» **Brief**
Pull every line containing the word "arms" from the records.

---------- Records provided ----------

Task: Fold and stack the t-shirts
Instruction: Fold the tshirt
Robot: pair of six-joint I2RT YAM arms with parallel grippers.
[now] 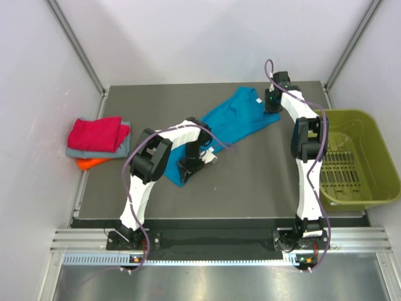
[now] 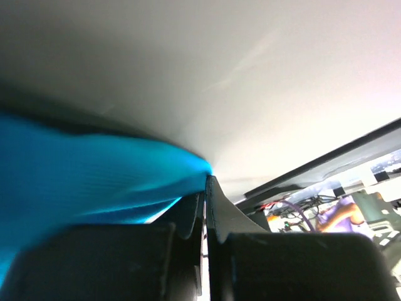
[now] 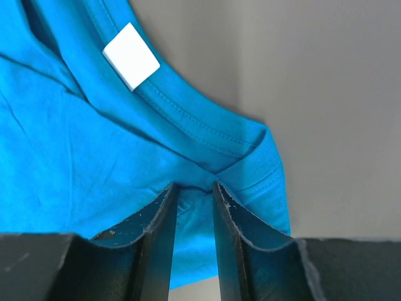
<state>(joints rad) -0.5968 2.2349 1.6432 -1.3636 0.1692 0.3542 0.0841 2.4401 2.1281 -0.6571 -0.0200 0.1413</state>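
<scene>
Where the near hem of the teal t-shirt (image 1: 241, 119) lies on the desk (image 1: 263, 182), the left pincer (image 1: 190, 165) is clamped on it; the cloth runs diagonally away to the right pincer (image 3: 193, 188) (jaws narrowly apart), which straddles the collar's edge.

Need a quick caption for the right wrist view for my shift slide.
Right claw astride a fold of the teal-blue t-shirt beside its collar, white label above, grey table at right.

Teal-blue t-shirt (image 1: 241, 119) with white label (image 3: 131, 56); magenta-red shirt (image 1: 97, 133), grey shirt (image 1: 76, 152), orange shirt (image 1: 89, 163); olive-green bin (image 1: 351, 115); dark grey table (image 1: 250, 185).
</scene>
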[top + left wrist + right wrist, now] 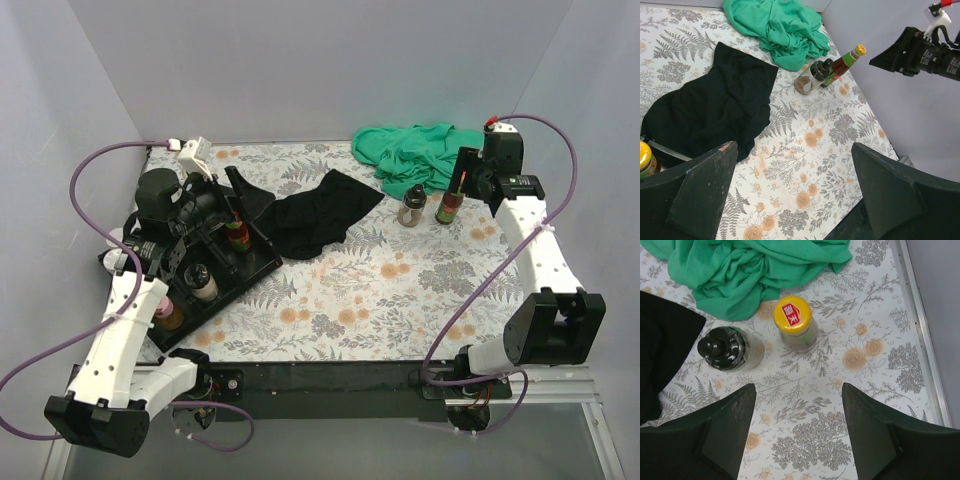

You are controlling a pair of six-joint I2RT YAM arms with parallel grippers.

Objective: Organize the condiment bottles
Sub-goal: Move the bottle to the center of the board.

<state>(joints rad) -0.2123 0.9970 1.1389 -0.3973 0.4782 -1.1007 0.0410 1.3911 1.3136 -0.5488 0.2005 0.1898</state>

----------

» **Your solution**
Robot: pair of six-joint I2RT YAM arms with parallel grippers.
You are controlling a pair of six-joint I2RT YAM arms with parallel grippers.

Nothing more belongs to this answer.